• [TASK TO COMPLETE] Reproduce, from the lines below, exactly the stretch that begins at the line containing "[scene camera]" and ends at the line containing "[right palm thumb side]", both included.

• [INFORMATION SHOWN]

--- --- ---

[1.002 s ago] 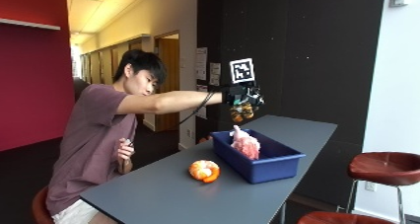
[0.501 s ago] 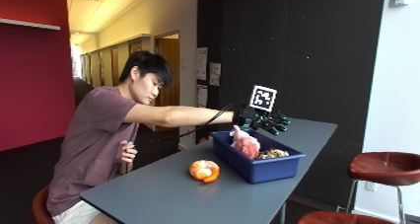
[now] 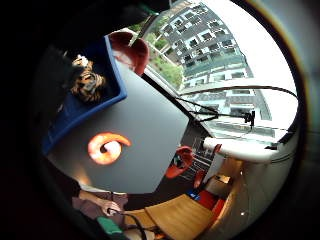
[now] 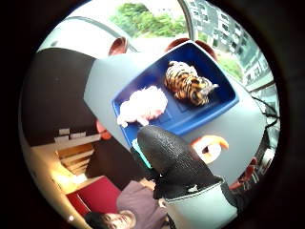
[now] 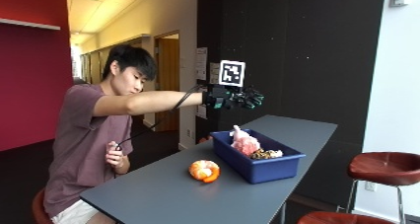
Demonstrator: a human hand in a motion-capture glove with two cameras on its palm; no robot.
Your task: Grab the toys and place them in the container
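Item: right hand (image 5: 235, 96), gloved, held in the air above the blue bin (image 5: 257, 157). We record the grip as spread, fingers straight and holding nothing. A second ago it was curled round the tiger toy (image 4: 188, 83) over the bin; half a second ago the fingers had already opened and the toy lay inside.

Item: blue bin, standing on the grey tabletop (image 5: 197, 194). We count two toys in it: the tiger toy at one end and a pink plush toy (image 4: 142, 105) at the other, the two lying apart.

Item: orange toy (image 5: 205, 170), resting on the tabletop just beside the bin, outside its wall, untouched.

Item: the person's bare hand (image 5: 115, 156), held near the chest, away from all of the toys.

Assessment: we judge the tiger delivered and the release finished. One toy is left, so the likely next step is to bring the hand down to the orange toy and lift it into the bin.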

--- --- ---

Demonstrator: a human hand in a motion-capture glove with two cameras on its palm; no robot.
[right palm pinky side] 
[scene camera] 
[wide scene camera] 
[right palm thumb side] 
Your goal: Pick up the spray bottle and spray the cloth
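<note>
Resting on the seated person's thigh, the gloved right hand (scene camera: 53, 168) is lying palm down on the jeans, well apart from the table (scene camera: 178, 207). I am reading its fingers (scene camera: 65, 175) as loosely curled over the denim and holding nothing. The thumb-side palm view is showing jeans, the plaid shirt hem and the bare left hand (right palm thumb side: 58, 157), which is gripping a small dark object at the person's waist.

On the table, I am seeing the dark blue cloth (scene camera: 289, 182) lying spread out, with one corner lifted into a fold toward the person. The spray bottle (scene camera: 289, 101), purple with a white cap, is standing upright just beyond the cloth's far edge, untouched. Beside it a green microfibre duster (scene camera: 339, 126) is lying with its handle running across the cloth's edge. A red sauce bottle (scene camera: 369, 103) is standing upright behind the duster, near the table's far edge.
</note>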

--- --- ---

• [SOLUTION TO THIS EXERCISE]
[scene camera] 
[wide scene camera] 
[right palm thumb side] 

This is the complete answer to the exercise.